*** Opening Given data ***

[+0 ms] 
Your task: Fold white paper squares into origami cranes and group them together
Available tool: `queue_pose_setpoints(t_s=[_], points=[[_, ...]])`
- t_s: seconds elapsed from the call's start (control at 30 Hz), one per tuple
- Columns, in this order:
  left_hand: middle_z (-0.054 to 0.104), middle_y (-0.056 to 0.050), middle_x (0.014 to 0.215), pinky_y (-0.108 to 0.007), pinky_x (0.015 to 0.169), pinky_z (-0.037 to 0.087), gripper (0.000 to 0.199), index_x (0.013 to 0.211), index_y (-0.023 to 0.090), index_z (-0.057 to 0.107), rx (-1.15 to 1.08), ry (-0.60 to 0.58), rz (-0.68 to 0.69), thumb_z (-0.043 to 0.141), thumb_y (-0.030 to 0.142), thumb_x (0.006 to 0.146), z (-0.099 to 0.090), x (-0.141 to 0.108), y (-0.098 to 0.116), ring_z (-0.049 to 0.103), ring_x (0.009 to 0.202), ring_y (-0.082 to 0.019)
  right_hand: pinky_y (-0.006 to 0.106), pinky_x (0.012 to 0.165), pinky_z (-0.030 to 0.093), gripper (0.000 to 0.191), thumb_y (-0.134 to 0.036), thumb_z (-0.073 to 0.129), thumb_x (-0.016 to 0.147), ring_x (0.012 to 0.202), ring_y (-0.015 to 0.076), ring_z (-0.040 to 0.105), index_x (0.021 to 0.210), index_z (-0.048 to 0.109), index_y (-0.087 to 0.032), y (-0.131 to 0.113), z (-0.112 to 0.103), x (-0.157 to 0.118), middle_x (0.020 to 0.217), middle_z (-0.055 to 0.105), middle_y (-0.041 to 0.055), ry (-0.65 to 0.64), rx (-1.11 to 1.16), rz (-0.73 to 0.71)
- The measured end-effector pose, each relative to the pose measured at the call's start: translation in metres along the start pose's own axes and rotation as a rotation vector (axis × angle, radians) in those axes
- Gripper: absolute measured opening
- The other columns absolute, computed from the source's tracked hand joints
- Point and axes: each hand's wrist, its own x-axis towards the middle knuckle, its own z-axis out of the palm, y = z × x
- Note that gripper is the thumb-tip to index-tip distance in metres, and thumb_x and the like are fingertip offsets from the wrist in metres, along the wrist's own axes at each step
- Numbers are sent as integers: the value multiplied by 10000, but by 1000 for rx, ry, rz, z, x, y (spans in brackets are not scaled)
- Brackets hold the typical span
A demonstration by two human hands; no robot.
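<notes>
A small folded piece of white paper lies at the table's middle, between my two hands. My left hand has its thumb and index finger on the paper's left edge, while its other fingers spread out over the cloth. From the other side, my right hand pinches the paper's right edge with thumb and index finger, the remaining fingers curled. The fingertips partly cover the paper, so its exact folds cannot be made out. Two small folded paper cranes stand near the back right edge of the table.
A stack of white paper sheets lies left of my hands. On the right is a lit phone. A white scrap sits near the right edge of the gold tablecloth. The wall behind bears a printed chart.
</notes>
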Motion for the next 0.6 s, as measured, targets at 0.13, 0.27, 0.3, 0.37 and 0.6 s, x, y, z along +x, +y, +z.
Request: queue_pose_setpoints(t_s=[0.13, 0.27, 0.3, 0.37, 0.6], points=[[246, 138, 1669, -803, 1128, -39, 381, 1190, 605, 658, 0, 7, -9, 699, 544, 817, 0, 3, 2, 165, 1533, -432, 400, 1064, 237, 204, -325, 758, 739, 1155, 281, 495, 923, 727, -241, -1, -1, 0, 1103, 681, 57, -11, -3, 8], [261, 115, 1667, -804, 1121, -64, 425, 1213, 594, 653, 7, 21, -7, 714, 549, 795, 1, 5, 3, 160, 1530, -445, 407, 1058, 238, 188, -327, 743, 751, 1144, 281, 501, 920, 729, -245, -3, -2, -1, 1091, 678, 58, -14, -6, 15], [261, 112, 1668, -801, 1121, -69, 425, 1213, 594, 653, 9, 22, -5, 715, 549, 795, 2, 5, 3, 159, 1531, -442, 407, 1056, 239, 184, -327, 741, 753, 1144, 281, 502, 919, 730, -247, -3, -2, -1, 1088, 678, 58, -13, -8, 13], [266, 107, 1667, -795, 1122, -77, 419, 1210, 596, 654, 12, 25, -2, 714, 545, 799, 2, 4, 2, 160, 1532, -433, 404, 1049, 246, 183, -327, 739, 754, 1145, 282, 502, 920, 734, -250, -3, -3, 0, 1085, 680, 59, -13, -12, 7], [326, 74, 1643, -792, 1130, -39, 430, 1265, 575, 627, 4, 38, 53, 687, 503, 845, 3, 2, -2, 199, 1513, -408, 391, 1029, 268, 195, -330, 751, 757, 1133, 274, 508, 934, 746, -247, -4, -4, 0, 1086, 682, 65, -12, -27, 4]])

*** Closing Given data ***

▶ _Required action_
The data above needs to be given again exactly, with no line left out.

▶ _Response area_
[+0 ms] 
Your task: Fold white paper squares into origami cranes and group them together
Available tool: `queue_pose_setpoints(t_s=[_], points=[[_, ...]])`
- t_s: seconds elapsed from the call's start (control at 30 Hz), one per tuple
- Columns, in this order:
  left_hand: middle_z (-0.054 to 0.104), middle_y (-0.056 to 0.050), middle_x (0.014 to 0.215), pinky_y (-0.108 to 0.007), pinky_x (0.015 to 0.169), pinky_z (-0.037 to 0.087), gripper (0.000 to 0.199), index_x (0.013 to 0.211), index_y (-0.023 to 0.090), index_z (-0.057 to 0.107), rx (-1.15 to 1.08), ry (-0.60 to 0.58), rz (-0.68 to 0.69), thumb_z (-0.043 to 0.141), thumb_y (-0.030 to 0.142), thumb_x (0.006 to 0.146), z (-0.099 to 0.090), x (-0.141 to 0.108), y (-0.098 to 0.116), ring_z (-0.049 to 0.103), ring_x (0.009 to 0.202), ring_y (-0.082 to 0.019)
  right_hand: pinky_y (-0.006 to 0.106), pinky_x (0.012 to 0.165), pinky_z (-0.030 to 0.093), gripper (0.000 to 0.191), thumb_y (-0.134 to 0.036), thumb_z (-0.073 to 0.129), thumb_x (-0.016 to 0.147), ring_x (0.012 to 0.202), ring_y (-0.015 to 0.076), ring_z (-0.040 to 0.105), index_x (0.021 to 0.210), index_z (-0.048 to 0.109), index_y (-0.087 to 0.032), y (-0.131 to 0.113), z (-0.112 to 0.103), x (-0.157 to 0.118), middle_x (0.020 to 0.217), middle_z (-0.055 to 0.105), middle_y (-0.041 to 0.055), ry (-0.65 to 0.64), rx (-1.11 to 1.16), rz (-0.73 to 0.71)
- The measured end-effector pose, each relative to the pose measured at the call's start: translation in metres along the start pose's own axes and rotation as a rotation vector (axis × angle, radians) in those axes
- Gripper: absolute measured opening
- The other columns absolute, computed from the source's tracked hand joints
- Point and axes: each hand's wrist, its own x-axis towards the middle knuckle, its own z-axis out of the palm, y = z × x
- Note that gripper is the thumb-tip to index-tip distance in metres, and thumb_x and the like are fingertip offsets from the wrist in metres, along the wrist's own axes at each step
- Numbers are sent as integers: the value multiplied by 10000, but by 1000 for rx, ry, rz, z, x, y (spans in brackets are not scaled)
- Brackets hold the typical span
A demonstration by two human hands; no robot.
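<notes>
A small folded piece of white paper lies at the table's middle, between my two hands. My left hand has its thumb and index finger on the paper's left edge, while its other fingers spread out over the cloth. From the other side, my right hand pinches the paper's right edge with thumb and index finger, the remaining fingers curled. The fingertips partly cover the paper, so its exact folds cannot be made out. Two small folded paper cranes stand near the back right edge of the table.
A stack of white paper sheets lies left of my hands. On the right is a lit phone. A white scrap sits near the right edge of the gold tablecloth. The wall behind bears a printed chart.
</notes>
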Motion for the next 0.6 s, as measured, targets at 0.13, 0.27, 0.3, 0.37 and 0.6 s, x, y, z along +x, +y, +z.
Request: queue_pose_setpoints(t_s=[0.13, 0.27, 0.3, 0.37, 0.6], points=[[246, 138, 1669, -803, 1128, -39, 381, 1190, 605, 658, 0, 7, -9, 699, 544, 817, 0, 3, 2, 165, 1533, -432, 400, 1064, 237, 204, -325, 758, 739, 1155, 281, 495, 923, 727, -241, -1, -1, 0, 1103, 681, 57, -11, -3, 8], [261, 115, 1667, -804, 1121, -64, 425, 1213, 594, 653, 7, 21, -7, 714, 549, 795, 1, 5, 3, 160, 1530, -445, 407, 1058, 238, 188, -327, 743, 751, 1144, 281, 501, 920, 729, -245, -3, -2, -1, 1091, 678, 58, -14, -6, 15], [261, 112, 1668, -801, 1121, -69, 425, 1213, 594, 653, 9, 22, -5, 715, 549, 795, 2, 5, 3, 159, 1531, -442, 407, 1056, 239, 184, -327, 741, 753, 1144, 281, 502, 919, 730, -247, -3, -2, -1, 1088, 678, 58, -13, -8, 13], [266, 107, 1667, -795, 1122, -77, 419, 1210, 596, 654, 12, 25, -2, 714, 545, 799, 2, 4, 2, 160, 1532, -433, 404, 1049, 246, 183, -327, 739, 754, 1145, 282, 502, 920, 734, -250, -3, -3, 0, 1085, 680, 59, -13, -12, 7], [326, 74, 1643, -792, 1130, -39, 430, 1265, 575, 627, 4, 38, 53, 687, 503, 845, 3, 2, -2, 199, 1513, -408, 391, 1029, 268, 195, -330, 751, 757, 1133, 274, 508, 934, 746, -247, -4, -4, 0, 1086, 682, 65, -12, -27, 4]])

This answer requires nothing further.